4e de couv, résumé de l'éditeur ou trouvé ailleurs (pas de moi, donc) Une petite fille arrive en Suisse avec sa mère pour fuir la guerre. Ballottée entre les langues, les souvenirs et les combines de survie, elle raconte son nouveau quotidien, marqué par la Bündnerfleisch et le chocolat. Mais une question se fait lancinante : où est passé son père ?
Avec un tact d’une rare maîtrise, Ed Wige aborde les sujets graves que sont l’exil et les conséquences de la guerre, sous l’apparence de la légèreté. Un texte plein de malice.
Il y a la forme et il y a le fond.

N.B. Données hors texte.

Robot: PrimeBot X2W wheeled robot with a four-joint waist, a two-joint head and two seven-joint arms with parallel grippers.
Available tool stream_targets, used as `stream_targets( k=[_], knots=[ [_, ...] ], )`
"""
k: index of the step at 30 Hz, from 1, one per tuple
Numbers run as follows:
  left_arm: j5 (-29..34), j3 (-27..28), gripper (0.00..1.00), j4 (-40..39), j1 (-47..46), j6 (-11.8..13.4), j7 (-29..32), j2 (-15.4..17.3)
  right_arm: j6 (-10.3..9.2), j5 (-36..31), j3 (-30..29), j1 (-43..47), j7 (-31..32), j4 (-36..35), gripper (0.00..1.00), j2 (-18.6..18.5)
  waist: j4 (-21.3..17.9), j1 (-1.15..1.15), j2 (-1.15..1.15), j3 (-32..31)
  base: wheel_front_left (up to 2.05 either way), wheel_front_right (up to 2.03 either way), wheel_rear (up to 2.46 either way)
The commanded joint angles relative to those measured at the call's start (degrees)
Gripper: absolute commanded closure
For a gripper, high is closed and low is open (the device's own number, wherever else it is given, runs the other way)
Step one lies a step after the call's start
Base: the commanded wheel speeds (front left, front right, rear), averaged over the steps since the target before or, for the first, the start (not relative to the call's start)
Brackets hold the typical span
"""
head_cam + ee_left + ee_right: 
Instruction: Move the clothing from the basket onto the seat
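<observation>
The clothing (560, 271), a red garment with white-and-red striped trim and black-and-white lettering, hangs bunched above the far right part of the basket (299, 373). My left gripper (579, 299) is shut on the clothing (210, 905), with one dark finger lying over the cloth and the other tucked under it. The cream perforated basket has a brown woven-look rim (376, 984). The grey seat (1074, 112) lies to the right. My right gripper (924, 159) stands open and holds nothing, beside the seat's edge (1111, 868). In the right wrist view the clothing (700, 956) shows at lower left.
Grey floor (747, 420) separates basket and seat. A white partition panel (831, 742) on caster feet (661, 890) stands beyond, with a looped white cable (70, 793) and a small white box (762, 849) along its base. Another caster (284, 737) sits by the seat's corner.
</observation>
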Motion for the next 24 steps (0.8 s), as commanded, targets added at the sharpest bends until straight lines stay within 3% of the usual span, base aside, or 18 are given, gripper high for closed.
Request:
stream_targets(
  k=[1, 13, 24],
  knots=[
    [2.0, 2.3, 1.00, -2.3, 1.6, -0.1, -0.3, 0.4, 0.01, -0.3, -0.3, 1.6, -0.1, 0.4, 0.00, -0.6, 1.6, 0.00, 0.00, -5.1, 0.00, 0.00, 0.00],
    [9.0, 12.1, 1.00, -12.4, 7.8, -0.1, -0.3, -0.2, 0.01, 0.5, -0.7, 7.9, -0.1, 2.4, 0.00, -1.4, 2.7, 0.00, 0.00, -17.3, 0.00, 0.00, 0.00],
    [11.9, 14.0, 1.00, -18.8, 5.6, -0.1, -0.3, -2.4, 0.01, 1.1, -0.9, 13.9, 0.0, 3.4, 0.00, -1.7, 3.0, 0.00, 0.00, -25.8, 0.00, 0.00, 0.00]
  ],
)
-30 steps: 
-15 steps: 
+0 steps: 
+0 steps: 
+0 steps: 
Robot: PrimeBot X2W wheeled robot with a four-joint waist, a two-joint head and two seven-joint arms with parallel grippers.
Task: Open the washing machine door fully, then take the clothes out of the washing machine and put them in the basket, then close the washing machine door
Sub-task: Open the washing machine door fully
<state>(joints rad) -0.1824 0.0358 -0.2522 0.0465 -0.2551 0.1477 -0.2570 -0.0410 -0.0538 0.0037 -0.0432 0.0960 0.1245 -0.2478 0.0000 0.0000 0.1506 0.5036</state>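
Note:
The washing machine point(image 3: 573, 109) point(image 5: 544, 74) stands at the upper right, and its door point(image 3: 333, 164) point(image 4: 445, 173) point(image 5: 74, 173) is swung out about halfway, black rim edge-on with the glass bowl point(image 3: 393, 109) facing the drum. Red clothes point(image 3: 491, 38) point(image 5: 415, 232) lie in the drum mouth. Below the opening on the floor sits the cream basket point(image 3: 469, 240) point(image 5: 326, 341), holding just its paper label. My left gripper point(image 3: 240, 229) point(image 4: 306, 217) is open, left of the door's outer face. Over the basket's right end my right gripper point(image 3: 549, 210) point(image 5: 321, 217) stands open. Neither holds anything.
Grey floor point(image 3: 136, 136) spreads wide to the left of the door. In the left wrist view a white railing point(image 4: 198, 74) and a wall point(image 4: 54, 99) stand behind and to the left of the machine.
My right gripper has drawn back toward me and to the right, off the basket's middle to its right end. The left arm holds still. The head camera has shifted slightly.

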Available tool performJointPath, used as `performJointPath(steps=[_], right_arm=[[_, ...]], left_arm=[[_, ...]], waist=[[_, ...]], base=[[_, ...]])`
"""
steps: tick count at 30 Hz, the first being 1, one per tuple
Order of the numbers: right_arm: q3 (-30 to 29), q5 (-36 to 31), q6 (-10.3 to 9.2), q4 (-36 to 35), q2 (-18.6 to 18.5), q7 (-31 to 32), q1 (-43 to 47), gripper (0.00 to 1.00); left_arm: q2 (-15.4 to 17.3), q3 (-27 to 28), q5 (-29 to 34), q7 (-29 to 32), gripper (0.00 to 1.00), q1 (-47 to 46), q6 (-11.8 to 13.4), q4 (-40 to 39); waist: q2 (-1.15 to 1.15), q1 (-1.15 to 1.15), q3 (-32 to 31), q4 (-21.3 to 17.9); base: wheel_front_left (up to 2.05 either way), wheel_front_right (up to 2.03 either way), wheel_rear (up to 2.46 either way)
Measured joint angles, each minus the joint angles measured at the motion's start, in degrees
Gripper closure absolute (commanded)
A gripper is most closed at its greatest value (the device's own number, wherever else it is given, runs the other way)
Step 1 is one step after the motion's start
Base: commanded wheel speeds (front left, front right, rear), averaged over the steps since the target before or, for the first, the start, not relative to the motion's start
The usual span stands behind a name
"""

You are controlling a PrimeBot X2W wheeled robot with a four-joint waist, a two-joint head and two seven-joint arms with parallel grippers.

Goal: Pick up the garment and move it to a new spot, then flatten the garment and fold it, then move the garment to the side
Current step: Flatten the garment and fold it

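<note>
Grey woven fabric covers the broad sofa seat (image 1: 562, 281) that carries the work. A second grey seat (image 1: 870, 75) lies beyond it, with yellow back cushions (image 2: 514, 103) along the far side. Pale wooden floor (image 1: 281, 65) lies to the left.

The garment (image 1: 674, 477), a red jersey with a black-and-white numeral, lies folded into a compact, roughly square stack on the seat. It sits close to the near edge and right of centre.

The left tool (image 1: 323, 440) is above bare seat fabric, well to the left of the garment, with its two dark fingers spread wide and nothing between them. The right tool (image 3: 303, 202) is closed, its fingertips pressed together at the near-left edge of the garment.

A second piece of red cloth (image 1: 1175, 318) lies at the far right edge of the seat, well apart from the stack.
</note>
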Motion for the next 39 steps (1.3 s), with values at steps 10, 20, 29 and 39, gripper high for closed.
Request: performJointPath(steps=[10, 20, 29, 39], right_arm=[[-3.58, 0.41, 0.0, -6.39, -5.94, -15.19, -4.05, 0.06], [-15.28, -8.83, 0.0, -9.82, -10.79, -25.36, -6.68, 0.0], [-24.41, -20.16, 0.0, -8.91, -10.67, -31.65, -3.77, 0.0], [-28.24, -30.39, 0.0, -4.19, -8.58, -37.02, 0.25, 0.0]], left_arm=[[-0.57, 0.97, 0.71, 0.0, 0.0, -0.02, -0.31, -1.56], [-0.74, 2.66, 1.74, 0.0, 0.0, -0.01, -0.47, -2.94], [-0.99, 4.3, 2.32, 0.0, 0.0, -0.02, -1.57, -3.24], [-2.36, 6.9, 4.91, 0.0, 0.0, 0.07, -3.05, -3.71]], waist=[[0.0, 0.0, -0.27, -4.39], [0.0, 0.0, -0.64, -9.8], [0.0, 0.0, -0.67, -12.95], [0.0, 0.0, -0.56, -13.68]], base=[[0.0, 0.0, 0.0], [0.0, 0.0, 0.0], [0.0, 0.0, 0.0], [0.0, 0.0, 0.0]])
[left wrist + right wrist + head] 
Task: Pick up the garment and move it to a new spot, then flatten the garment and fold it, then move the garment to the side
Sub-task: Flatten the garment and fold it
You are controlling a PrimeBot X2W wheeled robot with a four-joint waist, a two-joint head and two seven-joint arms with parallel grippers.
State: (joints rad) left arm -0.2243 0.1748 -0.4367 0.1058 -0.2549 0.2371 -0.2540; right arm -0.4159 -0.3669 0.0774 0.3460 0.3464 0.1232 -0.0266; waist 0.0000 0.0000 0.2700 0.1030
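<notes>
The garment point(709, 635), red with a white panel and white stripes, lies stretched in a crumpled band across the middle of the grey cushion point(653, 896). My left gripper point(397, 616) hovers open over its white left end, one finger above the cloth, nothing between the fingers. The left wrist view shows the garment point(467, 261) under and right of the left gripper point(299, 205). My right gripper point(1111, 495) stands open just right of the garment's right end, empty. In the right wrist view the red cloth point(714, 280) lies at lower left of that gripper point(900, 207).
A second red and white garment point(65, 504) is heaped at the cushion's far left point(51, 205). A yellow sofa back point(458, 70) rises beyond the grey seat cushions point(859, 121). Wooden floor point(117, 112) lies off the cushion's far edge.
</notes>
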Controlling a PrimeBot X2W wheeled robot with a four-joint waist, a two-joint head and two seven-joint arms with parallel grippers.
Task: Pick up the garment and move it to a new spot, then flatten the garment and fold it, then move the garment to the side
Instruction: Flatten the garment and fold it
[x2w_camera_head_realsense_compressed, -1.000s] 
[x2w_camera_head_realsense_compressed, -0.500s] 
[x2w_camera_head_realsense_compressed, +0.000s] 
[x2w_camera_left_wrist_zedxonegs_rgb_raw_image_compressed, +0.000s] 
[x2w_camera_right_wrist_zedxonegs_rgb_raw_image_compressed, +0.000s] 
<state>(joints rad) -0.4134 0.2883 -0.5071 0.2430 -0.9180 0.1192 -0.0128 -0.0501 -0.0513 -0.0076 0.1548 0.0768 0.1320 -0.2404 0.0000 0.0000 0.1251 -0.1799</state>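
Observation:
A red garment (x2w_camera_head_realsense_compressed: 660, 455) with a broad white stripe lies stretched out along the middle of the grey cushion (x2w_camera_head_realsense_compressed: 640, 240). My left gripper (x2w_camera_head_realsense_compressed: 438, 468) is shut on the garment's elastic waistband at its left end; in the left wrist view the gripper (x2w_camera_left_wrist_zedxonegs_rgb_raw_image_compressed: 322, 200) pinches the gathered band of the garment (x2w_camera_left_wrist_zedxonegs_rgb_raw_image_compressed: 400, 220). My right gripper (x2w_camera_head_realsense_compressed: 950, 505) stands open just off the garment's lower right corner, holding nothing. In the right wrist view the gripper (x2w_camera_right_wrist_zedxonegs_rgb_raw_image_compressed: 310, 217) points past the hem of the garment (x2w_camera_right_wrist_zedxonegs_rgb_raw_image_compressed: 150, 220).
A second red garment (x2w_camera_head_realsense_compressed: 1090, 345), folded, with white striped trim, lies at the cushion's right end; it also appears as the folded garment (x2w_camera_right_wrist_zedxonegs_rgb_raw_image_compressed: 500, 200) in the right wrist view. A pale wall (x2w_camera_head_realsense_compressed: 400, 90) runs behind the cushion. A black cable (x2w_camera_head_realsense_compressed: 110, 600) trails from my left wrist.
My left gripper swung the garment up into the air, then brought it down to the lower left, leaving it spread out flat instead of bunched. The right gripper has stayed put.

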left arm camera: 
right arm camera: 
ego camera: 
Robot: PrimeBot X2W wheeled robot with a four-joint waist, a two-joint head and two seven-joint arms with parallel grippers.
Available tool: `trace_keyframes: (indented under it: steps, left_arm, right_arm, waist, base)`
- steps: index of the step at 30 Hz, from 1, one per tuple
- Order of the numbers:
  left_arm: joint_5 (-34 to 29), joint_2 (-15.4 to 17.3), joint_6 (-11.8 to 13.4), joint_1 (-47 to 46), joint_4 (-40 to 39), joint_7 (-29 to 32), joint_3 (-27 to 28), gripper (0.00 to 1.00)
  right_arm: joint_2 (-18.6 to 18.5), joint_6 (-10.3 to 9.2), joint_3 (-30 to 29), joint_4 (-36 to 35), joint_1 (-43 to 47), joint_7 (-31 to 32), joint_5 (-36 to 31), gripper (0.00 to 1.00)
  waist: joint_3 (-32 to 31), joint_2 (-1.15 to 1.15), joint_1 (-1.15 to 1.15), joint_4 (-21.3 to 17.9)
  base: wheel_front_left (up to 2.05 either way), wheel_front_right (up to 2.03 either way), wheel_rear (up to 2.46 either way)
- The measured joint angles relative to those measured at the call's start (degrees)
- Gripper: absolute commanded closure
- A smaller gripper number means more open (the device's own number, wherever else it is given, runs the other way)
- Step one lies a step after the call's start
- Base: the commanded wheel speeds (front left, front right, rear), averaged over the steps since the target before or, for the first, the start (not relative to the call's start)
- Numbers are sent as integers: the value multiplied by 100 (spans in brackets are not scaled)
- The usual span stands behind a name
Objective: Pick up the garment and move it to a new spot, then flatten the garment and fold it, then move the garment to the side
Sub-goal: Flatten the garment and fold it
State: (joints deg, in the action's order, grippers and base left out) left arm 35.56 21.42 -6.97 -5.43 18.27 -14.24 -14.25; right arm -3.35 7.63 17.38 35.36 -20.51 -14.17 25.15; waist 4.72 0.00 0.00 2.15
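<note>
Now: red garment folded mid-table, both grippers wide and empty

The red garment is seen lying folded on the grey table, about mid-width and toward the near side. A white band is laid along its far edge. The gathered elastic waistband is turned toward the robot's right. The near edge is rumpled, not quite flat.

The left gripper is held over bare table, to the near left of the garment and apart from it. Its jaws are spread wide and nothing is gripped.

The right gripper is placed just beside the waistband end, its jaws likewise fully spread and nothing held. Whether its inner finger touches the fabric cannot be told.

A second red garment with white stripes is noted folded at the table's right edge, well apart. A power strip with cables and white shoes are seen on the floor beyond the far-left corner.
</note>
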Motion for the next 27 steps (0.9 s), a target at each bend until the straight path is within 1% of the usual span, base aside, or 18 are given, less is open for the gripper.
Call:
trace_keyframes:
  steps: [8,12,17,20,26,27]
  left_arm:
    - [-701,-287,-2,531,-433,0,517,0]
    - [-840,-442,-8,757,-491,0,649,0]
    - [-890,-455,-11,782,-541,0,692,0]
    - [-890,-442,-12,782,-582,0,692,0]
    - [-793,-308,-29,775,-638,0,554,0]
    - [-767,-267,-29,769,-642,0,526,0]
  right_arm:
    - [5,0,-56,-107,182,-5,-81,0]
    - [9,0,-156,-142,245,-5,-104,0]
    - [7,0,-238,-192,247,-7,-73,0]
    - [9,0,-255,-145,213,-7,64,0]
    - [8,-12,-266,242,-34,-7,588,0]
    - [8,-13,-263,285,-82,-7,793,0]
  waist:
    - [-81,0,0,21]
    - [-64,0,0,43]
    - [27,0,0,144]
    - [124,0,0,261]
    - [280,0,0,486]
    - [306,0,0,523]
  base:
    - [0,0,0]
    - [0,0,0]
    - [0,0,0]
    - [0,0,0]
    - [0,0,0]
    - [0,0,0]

La forme est superbe, l’édition, la typo, la mise en page, l’écriture et le style sont soignés, presque précieux.
Pour ce qui est du fond… désolé, je n’y ai pas compris grand-chose. Ébahi par le style, gêné par une lecture trop rapide ou handicapé par un manque de culture littéraire, religieuse ou historique je n’ai pas réussi à comprendre où Alice Bottarelli avait souhaité m’emporter.
Une histoire moyenâgeuse un peu surréaliste au drôle style impressionnant où je n’ai (je l’avoue) pas dû (su) comprendre ou saisir tout ce qui était proposé.
Imier, le saint patron des orphelins ?
Incipit (et peut-être un petit peu plus si entente) Le petit Rodogune, dont l'éloignement de la mer et de son air iodé ainsi que le vent continu qui descend la vallée avaient eu sur le cerveau un effet dévastateur, le privant de certaines facultés de raison, comme à vrai dire un certain nombre d'autres habitants de la région, profita d'un instant de distraction de sa sœur qui avait craint que la soupe brusquement ne brûlât, s'échappa de la cuisine pour filer à travers le potager puis le champ où le second mari de sa mère entre deux gros bœufs était occupé au labour, sa mère le dos courbé sur un poireau le voyant courir, puis bientôt courant après lui, et criant, passa entre la charrue et les bœufs qui d'un même élan se retournèrent et se retrouvèrent avant celle-ci, inversion à la source d'un proverbial désordre et d'un affolement total des bêtes, qui quittèrent le chemin de terre puis le champ pour s'enfuir vers la grand-route au grand dam de leur propriétaire terrifié; l'enfant, les animaux, la charrue puis la mère criant affluèrent dans cet ordre courant sur la grand-route chassés comme par un furieux démon, lorsque saint Imier, pèlerin et missionnaire mais non encore saint en vérité au moment où commence ce récit, Imier donc, entrait pour la première fois dans la petite ville délicatement sise entre deux pans de collines, et pour une fois inondée de soleil.
4e de couv, résumé de l'éditeur ou trouvé ailleurs (pas de moi, donc) Un naïf et un saint, un curé ventripotent, une pèlerine et un enfant, se heurtent et rebondissent dans un moyen âge extravagant, pétri d'anachronismes, affabulé des pieds à la tête. Un pied devant l'autre et la tête légère, pourtant, c'est ainsi qu'avancent ces quelques destinées accessoires, dont nous n'attraperons qu'un aperçu, un parfum, un éclair, un rien.